*Your instructions:* Look through the records and copy each line that has "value" in it.
Start of Data supplied
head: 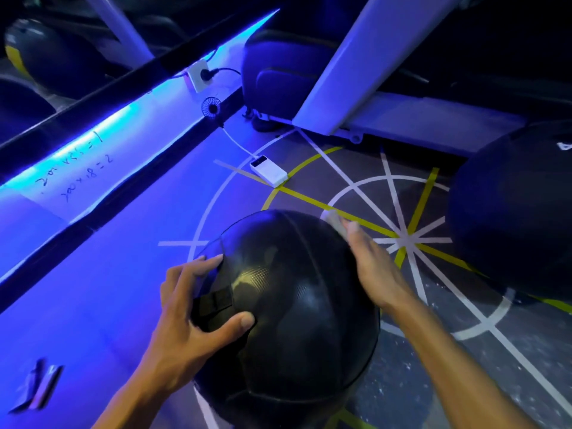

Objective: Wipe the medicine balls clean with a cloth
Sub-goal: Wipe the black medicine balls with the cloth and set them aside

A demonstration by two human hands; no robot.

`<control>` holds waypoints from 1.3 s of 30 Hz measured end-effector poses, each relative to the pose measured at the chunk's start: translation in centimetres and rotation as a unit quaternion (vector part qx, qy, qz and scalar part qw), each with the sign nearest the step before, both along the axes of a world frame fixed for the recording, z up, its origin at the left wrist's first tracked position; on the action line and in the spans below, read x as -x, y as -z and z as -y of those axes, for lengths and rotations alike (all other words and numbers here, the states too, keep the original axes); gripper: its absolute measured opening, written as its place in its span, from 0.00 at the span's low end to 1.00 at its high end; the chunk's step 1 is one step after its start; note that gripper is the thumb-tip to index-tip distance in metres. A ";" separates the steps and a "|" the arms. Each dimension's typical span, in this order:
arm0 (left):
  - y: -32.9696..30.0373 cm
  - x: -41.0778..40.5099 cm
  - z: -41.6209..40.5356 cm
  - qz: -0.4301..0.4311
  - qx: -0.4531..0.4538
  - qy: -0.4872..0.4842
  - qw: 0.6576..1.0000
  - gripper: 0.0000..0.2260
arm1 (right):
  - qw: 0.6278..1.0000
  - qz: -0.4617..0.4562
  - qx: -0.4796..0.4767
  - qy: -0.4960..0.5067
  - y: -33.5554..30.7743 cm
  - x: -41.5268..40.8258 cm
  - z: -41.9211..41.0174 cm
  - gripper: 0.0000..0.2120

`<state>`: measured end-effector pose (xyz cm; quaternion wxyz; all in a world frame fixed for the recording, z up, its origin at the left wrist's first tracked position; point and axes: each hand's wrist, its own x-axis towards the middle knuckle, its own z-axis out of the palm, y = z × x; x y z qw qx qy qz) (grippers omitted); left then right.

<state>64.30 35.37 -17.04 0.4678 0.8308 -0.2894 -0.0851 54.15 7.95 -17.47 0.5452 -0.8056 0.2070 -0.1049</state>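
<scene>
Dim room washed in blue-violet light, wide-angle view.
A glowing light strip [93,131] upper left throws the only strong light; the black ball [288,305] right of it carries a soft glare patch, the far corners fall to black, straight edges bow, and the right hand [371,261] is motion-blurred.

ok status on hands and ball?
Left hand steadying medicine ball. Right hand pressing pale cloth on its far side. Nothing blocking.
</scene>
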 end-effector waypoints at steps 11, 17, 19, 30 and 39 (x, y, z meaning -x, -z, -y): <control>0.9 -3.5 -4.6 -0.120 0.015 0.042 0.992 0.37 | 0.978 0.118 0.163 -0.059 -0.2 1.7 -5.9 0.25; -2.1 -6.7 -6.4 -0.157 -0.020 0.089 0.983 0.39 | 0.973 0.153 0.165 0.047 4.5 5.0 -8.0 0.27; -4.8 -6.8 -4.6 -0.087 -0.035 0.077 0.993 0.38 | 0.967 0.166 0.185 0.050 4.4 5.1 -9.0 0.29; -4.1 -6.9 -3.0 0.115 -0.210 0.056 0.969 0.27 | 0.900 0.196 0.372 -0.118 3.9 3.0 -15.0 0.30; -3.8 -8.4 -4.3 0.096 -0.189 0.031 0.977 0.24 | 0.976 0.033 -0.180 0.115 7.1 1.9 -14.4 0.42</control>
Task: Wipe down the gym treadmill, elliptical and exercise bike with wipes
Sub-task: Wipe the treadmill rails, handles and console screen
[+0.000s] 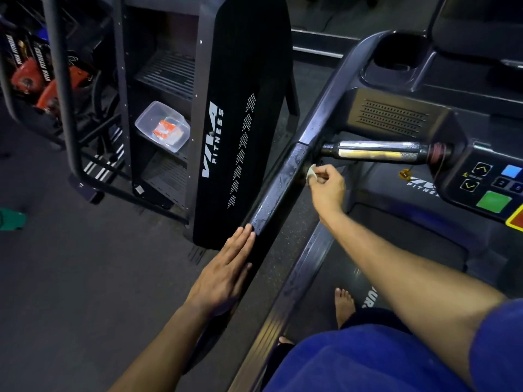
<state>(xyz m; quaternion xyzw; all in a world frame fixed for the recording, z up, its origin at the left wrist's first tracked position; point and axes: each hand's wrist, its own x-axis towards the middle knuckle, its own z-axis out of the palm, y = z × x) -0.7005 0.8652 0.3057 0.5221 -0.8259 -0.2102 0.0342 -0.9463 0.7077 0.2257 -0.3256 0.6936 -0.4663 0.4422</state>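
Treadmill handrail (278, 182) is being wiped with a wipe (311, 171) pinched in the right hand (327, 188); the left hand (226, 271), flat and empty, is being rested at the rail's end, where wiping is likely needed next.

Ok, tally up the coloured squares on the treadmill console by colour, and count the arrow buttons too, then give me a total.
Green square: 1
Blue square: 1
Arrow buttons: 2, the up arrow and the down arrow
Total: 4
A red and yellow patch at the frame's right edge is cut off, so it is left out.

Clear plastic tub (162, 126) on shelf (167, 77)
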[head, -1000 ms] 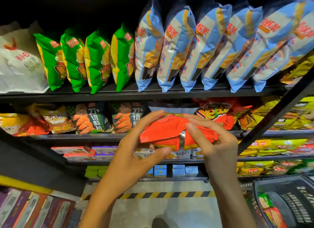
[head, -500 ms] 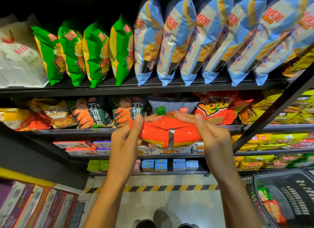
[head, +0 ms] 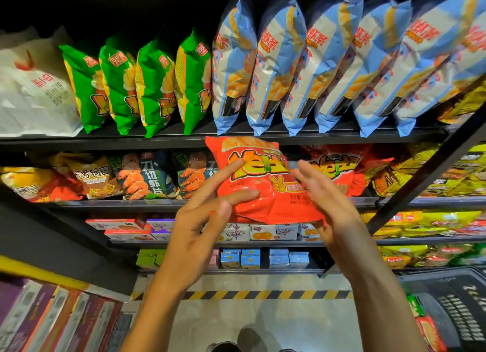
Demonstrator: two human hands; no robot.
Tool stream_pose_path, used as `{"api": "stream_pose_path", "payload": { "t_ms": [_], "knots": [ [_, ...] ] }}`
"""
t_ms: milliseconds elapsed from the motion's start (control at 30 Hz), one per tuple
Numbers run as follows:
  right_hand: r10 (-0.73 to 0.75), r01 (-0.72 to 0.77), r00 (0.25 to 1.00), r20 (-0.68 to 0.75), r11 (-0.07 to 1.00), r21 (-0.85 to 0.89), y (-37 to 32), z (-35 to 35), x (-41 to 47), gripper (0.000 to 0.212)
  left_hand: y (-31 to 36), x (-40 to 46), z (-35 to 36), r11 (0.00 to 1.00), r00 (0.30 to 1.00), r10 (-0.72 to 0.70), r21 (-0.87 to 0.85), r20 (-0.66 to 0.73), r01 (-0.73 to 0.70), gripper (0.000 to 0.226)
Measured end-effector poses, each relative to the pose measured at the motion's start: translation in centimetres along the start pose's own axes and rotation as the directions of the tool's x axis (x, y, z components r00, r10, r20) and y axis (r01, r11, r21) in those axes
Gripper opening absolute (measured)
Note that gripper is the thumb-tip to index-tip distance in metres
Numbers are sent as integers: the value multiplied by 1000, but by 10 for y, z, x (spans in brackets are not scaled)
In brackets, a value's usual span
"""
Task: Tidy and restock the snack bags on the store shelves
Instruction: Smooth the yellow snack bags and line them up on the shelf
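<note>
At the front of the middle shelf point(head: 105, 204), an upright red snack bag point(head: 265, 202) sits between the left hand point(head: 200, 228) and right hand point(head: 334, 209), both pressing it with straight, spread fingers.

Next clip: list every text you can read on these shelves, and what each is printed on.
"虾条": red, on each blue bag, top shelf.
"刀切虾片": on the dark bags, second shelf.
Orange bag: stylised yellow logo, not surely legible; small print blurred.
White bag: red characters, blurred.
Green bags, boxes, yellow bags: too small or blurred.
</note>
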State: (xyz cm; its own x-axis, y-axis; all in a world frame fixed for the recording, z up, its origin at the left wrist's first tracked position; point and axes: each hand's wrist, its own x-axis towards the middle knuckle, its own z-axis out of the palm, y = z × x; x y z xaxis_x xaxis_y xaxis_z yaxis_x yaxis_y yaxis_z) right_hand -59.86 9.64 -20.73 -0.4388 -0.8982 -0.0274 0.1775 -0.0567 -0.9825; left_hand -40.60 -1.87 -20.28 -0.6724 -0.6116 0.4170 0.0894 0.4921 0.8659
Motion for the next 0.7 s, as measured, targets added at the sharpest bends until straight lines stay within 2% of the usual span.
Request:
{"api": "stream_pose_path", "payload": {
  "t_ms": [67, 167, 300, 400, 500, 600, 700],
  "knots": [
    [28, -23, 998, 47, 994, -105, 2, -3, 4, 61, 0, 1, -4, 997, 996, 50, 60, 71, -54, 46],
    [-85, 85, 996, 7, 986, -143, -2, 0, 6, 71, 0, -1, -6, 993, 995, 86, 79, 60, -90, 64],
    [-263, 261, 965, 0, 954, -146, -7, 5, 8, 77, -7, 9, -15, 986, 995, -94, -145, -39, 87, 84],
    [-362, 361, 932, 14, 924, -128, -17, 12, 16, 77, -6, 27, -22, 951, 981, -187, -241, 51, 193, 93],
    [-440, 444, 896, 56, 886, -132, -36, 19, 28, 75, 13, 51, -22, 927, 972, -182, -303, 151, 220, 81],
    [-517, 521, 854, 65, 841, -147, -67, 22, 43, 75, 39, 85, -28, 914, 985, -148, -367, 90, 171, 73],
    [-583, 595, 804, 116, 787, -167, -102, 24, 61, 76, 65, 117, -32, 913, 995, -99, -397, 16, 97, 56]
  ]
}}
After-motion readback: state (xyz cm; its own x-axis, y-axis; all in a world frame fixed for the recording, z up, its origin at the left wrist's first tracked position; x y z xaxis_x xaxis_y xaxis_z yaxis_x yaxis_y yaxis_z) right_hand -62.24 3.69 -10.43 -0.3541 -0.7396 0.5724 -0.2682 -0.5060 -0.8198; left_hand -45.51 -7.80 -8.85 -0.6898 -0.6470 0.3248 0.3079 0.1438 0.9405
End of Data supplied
*Solution to this exercise:*
Numbers are sent as integers: the value multiplied by 1000, but by 10 for y, z, x (spans in brackets are not scaled)
In brackets, a value's usual span

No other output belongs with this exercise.